### Task to carry out
Begin at the line below that has "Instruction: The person" and stop after the line that has "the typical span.". Please restate only those lines, word for word.

BEGIN

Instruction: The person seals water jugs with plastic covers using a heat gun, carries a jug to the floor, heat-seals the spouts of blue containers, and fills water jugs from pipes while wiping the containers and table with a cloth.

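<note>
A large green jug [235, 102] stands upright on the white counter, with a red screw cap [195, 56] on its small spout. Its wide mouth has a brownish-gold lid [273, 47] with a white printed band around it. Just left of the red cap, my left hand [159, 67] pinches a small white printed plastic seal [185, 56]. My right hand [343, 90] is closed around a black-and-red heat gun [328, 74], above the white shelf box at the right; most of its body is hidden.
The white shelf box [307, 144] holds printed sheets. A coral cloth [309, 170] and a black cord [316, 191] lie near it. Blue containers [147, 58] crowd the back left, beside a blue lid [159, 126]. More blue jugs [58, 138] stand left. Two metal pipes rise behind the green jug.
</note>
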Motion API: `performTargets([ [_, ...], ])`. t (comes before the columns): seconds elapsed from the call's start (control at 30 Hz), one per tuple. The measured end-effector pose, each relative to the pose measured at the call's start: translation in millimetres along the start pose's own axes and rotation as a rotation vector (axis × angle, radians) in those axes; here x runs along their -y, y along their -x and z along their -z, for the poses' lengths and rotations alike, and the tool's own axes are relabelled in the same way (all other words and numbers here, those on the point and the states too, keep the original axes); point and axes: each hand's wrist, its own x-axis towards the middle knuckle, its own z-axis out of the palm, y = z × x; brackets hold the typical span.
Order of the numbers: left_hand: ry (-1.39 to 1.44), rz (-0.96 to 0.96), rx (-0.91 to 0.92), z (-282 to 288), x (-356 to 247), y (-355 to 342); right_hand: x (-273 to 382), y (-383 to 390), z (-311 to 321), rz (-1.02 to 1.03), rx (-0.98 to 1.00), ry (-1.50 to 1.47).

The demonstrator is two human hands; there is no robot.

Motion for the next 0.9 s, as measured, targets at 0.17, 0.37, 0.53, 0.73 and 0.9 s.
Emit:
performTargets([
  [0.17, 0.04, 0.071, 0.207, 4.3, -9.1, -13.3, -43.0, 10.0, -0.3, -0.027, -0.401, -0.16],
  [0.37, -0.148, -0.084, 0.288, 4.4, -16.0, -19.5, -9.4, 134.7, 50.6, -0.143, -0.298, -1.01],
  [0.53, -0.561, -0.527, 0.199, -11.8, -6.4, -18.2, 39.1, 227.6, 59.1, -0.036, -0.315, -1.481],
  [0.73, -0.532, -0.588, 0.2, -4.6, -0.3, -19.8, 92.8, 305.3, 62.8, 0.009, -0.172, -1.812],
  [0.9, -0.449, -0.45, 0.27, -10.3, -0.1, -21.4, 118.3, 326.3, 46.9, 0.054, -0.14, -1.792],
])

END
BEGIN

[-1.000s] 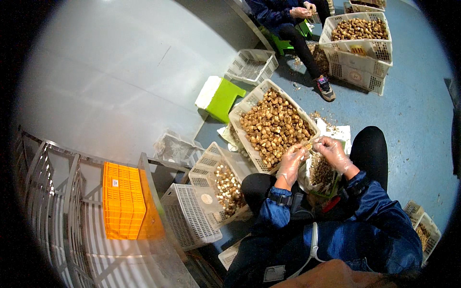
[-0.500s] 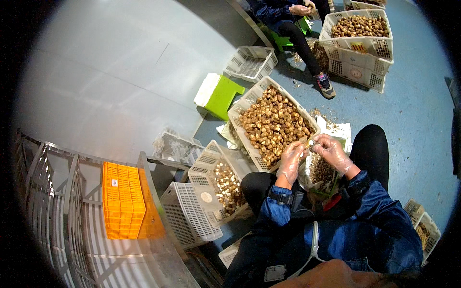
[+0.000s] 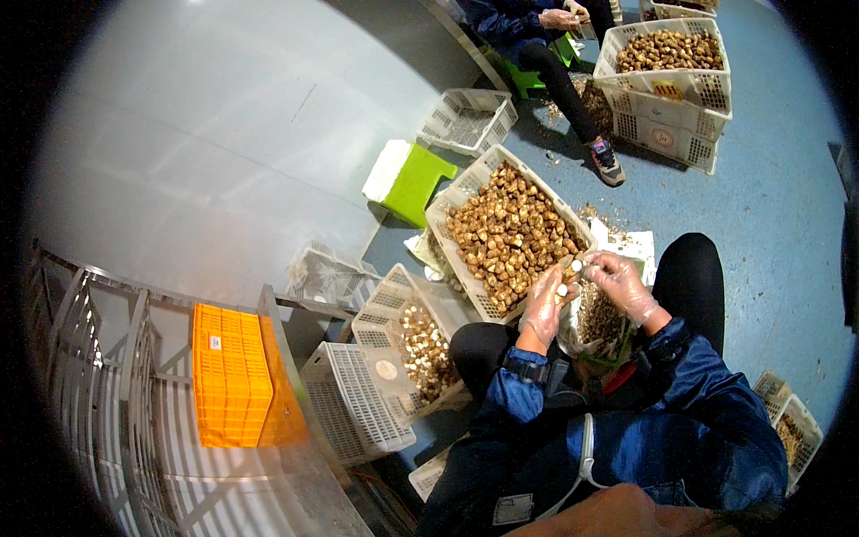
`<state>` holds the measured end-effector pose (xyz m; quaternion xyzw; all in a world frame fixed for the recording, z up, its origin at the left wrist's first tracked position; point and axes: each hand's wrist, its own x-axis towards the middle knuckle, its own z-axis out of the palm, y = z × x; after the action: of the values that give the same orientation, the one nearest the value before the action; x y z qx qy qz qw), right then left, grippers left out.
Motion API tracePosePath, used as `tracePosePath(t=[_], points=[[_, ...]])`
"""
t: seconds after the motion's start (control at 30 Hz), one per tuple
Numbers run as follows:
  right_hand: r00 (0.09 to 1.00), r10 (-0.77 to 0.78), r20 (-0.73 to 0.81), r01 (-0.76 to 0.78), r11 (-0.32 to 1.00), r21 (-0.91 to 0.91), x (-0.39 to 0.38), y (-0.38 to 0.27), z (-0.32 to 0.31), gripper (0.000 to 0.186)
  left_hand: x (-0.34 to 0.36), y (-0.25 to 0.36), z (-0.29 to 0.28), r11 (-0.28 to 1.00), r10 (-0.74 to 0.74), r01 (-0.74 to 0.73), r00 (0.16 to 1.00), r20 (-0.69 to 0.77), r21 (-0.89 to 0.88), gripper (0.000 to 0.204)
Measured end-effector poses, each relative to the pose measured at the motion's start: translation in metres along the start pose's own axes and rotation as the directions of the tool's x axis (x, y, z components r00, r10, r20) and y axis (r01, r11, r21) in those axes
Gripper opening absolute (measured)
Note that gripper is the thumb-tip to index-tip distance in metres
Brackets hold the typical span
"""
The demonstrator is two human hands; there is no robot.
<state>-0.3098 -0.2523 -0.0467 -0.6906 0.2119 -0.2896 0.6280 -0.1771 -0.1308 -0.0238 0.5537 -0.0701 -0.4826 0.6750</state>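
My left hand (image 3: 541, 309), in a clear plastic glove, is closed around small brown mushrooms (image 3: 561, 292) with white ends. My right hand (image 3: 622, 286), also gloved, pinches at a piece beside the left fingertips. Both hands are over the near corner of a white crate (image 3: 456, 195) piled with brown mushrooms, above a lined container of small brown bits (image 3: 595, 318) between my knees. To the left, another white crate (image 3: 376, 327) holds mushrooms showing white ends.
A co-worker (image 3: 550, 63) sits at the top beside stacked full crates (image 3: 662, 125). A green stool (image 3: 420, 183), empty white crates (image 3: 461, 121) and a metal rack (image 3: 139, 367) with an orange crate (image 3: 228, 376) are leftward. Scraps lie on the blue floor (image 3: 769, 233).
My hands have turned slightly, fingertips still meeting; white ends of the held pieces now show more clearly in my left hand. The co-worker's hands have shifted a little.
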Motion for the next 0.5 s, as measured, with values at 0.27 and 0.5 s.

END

### Solution to this exercise
Instruction: The person seals water jugs with plastic covers using a heat gun, carries a jug to the floor, heat-seals the spouts of blue containers, and fills water jugs from pipes while wiping the containers and table with a cloth.

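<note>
A large green jug [235, 102] stands upright on the white counter, with a red screw cap [195, 56] on its small spout. Its wide mouth has a brownish-gold lid [273, 47] with a white printed band around it. Just left of the red cap, my left hand [159, 67] pinches a small white printed plastic seal [185, 56]. My right hand [343, 90] is closed around a black-and-red heat gun [328, 74], above the white shelf box at the right; most of its body is hidden.
The white shelf box [307, 144] holds printed sheets. A coral cloth [309, 170] and a black cord [316, 191] lie near it. Blue containers [147, 58] crowd the back left, beside a blue lid [159, 126]. More blue jugs [58, 138] stand left. Two metal pipes rise behind the green jug.
</note>
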Motion API: `performTargets([ [_, ...], ])`. t (comes before the columns): seconds elapsed from the call's start (control at 30 Hz), one per tuple. The measured end-effector pose, each relative to the pose measured at the call's start: translation in millimetres along the start pose's own axes and rotation as a rotation vector (axis × angle, radians) in those axes; here x runs along their -y, y along their -x and z along their -z, for the poses' lengths and rotations alike, and the tool's own axes are relabelled in the same way (all other words and numbers here, those on the point and the states too, keep the original axes); point and axes: each hand's wrist, its own x-axis towards the middle knuckle, its own z-axis out of the palm, y = z × x; brackets hold the typical span.

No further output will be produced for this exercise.